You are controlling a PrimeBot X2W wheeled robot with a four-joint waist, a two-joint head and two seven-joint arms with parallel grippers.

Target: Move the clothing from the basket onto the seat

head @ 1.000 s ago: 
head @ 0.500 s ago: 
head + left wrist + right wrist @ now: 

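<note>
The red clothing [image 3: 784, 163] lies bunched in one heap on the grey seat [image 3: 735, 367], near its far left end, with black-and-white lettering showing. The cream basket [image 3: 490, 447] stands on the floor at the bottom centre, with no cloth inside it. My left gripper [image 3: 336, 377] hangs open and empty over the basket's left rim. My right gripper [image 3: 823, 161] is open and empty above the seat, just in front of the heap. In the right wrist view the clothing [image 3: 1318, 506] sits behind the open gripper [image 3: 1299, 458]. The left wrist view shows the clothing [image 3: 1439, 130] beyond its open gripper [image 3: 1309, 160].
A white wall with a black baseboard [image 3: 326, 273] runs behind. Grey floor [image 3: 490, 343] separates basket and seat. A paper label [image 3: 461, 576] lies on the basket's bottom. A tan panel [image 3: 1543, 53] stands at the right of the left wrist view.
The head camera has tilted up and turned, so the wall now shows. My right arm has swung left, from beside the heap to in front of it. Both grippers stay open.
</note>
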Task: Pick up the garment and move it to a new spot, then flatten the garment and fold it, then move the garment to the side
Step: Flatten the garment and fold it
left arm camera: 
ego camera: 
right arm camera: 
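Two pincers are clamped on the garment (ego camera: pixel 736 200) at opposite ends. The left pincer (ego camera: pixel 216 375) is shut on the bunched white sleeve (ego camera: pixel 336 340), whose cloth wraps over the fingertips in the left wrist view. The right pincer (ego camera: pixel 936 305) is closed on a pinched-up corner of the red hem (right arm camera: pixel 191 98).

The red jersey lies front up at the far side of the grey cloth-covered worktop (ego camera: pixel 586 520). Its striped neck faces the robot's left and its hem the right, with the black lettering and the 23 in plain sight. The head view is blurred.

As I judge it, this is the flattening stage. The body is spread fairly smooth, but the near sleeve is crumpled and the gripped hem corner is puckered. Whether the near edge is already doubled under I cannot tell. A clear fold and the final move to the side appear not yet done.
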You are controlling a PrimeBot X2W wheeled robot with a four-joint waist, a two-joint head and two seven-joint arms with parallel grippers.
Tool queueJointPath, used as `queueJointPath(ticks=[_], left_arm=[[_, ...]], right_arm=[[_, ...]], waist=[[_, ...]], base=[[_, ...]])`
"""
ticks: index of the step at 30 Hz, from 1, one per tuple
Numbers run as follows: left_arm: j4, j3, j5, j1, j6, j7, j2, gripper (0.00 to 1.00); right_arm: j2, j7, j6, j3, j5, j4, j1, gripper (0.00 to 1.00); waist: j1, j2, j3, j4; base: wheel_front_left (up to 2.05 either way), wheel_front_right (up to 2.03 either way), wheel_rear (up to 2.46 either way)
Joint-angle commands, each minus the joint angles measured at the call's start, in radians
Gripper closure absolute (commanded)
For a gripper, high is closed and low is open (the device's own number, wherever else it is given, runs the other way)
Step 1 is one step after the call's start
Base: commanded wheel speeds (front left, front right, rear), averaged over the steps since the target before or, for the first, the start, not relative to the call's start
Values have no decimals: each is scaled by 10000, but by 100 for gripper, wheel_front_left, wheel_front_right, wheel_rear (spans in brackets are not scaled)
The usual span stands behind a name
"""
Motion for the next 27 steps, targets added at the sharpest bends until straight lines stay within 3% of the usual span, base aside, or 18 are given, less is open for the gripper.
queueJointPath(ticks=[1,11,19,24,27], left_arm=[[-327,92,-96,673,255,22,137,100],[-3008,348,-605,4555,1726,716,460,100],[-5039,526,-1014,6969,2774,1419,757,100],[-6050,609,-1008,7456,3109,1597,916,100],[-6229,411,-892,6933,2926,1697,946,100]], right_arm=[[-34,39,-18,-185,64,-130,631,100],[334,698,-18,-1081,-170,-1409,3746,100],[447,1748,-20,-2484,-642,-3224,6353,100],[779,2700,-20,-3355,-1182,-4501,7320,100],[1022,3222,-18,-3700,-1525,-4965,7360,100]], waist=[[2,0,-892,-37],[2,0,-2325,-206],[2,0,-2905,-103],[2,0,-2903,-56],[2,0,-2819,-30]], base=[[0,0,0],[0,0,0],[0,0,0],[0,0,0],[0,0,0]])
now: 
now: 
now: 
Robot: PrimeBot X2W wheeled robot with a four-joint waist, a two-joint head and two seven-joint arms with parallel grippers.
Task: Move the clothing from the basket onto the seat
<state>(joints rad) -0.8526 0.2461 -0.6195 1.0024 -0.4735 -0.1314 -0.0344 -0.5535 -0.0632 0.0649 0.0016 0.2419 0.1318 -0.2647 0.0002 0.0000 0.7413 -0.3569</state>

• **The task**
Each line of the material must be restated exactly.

• **Task result**
You are controlling a PrimeBot X2W wheeled robot with a four-joint waist, a two-joint head and two seven-joint arms with parallel grippers.

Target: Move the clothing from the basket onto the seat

head @ 1.000 s ago: 
head @ 0.500 s ago: 
head + left wrist + right wrist @ now: 

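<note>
The red clothing [image 3: 784, 163] lies bunched in one heap on the grey seat [image 3: 735, 367], near its far left end, with black-and-white lettering showing. The cream basket [image 3: 490, 447] stands on the floor at the bottom centre, with no cloth inside it. My left gripper [image 3: 336, 377] hangs open and empty over the basket's left rim. My right gripper [image 3: 823, 161] is open and empty above the seat, just in front of the heap. In the right wrist view the clothing [image 3: 1318, 506] sits behind the open gripper [image 3: 1299, 458]. The left wrist view shows the clothing [image 3: 1439, 130] beyond its open gripper [image 3: 1309, 160].
A white wall with a black baseboard [image 3: 326, 273] runs behind. Grey floor [image 3: 490, 343] separates basket and seat. A paper label [image 3: 461, 576] lies on the basket's bottom. A tan panel [image 3: 1543, 53] stands at the right of the left wrist view.
The head camera has tilted up and turned, so the wall now shows. My right arm has swung left, from beside the heap to in front of it. Both grippers stay open.
</note>
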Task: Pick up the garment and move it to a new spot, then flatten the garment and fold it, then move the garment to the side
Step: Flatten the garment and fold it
left arm camera: 
ego camera: 
right arm camera: 
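Two pincers are clamped on the garment (ego camera: pixel 736 200) at opposite ends. The left pincer (ego camera: pixel 216 375) is shut on the bunched white sleeve (ego camera: pixel 336 340), whose cloth wraps over the fingertips in the left wrist view. The right pincer (ego camera: pixel 936 305) is closed on a pinched-up corner of the red hem (right arm camera: pixel 191 98).

The red jersey lies front up at the far side of the grey cloth-covered worktop (ego camera: pixel 586 520). Its striped neck faces the robot's left and its hem the right, with the black lettering and the 23 in plain sight. The head view is blurred.

As I judge it, this is the flattening stage. The body is spread fairly smooth, but the near sleeve is crumpled and the gripped hem corner is puckered. Whether the near edge is already doubled under I cannot tell. A clear fold and the final move to the side appear not yet done.
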You are controlling a PrimeBot X2W wheeled robot with a four-joint waist, a two-joint head and two seven-joint arms with parallel grippers.
Tool queueJointPath, used as `queueJointPath(ticks=[_], left_arm=[[_, ...]], right_arm=[[_, ...]], waist=[[_, ...]], base=[[_, ...]])`
"""
ticks: index of the step at 30 Hz, from 1, one per tuple
Numbers run as follows: left_arm: j4, j3, j5, j1, j6, j7, j2, gripper (0.00 to 1.00); right_arm: j2, j7, j6, j3, j5, j4, j1, gripper (0.00 to 1.00); waist: j1, j2, j3, j4; base: wheel_front_left (up to 2.05 either way), wheel_front_right (up to 2.03 either way), wheel_rear (up to 2.46 either way)
Joint-angle commands, each minus the joint angles measured at the call's start, in radians
Gripper closure absolute (commanded)
For a gripper, high is closed and low is open (the device's own number, wherever else it is given, runs the other way)
Step 1 is one step after the call's start
Base: commanded wheel speeds (front left, front right, rear), averaged over the steps since the target before or, for the first, the start, not relative to the call's start
Values have no decimals: each is scaled by 10000, but by 100 for gripper, wheel_front_left, wheel_front_right, wheel_rear (spans in brackets are not scaled)
The usual span stands behind a name
"""
Motion for the next 27 steps, targets added at the sharpest bends until straight lines stay within 3% of the usual span, base aside, or 18 are given, less is open for the gripper.
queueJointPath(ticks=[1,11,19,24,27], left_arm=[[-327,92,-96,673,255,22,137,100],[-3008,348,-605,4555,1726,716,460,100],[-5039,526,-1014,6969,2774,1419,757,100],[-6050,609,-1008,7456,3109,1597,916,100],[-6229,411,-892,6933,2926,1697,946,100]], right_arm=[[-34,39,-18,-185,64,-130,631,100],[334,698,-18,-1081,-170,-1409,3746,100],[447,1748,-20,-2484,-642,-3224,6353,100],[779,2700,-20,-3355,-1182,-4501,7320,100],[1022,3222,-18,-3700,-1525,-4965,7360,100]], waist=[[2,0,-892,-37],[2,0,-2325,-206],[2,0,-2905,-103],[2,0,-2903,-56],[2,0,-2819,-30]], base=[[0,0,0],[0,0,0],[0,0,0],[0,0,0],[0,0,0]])
now: 
now: 
now: 
Robot: PrimeBot X2W wheeled robot with a four-joint waist, a two-joint head and two seven-joint arms with parallel grippers.
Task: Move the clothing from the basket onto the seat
<state>(joints rad) -0.8526 0.2461 -0.6195 1.0024 -0.4735 -0.1314 -0.0344 -0.5535 -0.0632 0.0649 0.0016 0.2419 0.1318 -0.2647 0.0002 0.0000 0.7413 -0.3569</state>

What was produced is the complete output.